Un dossier vieux de 18 ans
L’affaire concerne une créance réclamée par une prestataire pour un événement tenu en 2008. À cette époque, Bilie-By-Nze — l’opposant arrivé deuxième à la présidentielle d’avril 2025 — présidait le comité d’organisation. Si le montant de la dette s’élève à 5 millions de francs CFA, l’entourage du dernier Premier ministre d’Ali Bongo Ondimba rejette toute responsabilité personnelle. Ses proches rappellent que le donneur d’ordre était l’État gabonais et que le règlement de cette facture incombait au Trésor public.
Une procédure qui interpelle
La forme de cette interpellation suscite de vives critiques dans le camp de l’opposant. Ses soutiens dénoncent une procédure pénale brutale pour un dossier qui relève normalement du droit civil.
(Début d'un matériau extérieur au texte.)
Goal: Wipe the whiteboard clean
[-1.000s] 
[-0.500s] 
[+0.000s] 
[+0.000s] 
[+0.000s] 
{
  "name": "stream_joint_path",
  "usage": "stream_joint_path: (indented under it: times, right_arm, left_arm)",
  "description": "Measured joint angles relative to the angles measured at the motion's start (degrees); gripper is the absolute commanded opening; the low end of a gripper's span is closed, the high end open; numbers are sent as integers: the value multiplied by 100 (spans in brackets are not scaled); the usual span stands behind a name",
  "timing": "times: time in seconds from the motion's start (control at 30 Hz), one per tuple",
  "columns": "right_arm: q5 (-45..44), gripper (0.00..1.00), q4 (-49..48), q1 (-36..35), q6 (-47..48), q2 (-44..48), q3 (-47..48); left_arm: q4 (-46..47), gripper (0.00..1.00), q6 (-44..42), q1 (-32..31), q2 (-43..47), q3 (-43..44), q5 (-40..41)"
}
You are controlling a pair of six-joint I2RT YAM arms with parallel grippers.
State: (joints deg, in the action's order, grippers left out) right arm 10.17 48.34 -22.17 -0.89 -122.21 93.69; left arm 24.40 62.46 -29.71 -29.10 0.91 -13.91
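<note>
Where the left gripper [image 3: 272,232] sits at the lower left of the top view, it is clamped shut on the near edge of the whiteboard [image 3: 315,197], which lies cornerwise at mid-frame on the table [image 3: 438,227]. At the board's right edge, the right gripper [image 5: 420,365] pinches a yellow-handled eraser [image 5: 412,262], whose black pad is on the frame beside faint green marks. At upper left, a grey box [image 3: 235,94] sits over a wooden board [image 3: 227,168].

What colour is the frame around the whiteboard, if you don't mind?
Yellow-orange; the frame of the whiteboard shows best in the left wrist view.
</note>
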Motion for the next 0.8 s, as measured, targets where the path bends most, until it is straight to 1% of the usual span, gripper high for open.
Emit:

Ils pointent notamment l’absence de convocation préalable et l’utilisation des services de gendarmerie pour un contentieux aussi ancien, dont les délais de prescription interrogent sur la validité juridique de l’action entreprise.
Le poids du contexte politique
Le calendrier de cette action judiciaire alimente de nombreuses spéculations à Libreville. Cette mise en cause intervient peu de temps après plusieurs sorties médiatiques de Bilie-By-Nze contre le gouvernement. Reddition des comptes de campagne à la Cour des comptes, loi sur les partis politiques, Loi de finances 2026, modification de la Constitution, taxe forfaitaire d’habitation, suspension des réseaux sociaux ou encore modification du code de la nationalité : le chef de file de l’opposition montait régulièrement au créneau pour dénoncer la gouvernance actuelle. Bien qu’aucun lien formel ne soit établi, ses partisans y voient une manœuvre destinée à fragiliser une voix critique de l’opposition alors que le climat politique national reste particulièrement tendu.
Pour l’heure, le Parquet n’a fait aucune déclaration officielle. Le silence des autorités judiciaires sur les suites de ce dossier maintient une forte incertitude sur l’issue de cette garde à vue et sur les réelles motivations de cette procédure.